Sunday, March 27, 2005


Texas bids to enter Telecom Hall of Shame: Jim Baller has just posted the latest members and nominees for the Telecom Hall of Shame. (Via isen.blog.)

The sad example of Pennsylvania seems to have encouraged the ILECs to lobby for even more drastic anti-competitive measures elsewhere. The Commonwealth of Pennsylvania caved in to ILEC bullying and promises of better access for communities and schools. The reality is that even in Center City, Philadelphia, the quality and pricing of high speed access are mediocre. The supposed lowest cost providers (Comcast, Verizon) are expensive if one includes bundling requirements with cable or local phone service, and impose various restrictions on IP addresses and ports.
8:38:15 PM    

Tomorrow was yesterday: Si la France avait suivi son plan de numérisation des livres, sa culture serait la plus présente sur la Toile. If France had followed its plan for digitization of books, its culture would have the biggest web presence.

(Via Language Log.)

Mark continues his excellent review of the debate in France on creating an European search engine for digitized books as an alternative to Google Books. Today, he summarizes and comments on an editorial by Jacques Attali in L'Express. As Mark notes, Attali was a Miterrand advisor, and thus hardly an impartial critic of Chirac's administration. Nevertheless, Attali scores good points. Yet (as Mark also suggests), we doubt Attali's claim that the situation would be different if lots of government money had been spent on digitization rather than on a new national library building. Large government efforts in information technology have a way of failing to deliver even a fraction of what they promise.
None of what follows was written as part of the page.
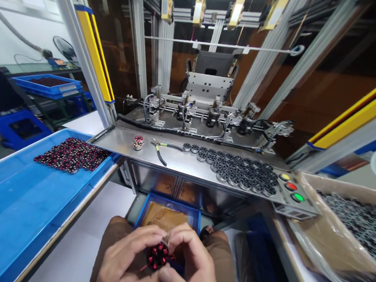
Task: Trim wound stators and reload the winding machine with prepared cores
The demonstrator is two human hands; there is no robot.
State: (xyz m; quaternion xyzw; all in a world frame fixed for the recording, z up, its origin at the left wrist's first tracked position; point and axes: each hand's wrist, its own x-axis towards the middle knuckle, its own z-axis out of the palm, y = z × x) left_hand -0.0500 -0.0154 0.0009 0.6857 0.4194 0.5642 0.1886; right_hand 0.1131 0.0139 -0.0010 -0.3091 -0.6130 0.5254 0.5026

The reasons are complicated and varied, but one of the main ones is mission creep: since a large project involves many constituencies, all of which have different concerns, and all of which can stop or slow down the project, the path of least resistance is to make the project a union of the requirements from all of those constituencies, regardless of whether the requirements are compatible, or fit within the project budget. This happens too in large, established corporations with many power centers and legacy systems. In addition, such projects are often managed by institutions involved in standards that are too fond of complex designs that are supposed to increase modularity and interoperability. The end results are often a bureaucracy of objects and interfaces -- plumbing -- with very limited actual functionality. In contrast, all successful information access projects I know of started with a clear goal and a few simple (but not necessarily obvious) design ideas, created and managed by one person (arXiv, ...) or a small team (CiteSeer, Altavista, Google, ...). Early success puts demand pressure on such projects that helps steer their growth in useful directions. In contrast, large bureaucratic projects spend most of their resources in pre-deployment design, planning, management, and conflict resolution, with the result that they do not acquire an early user base who advocate for the project and help make it better before the money runs out.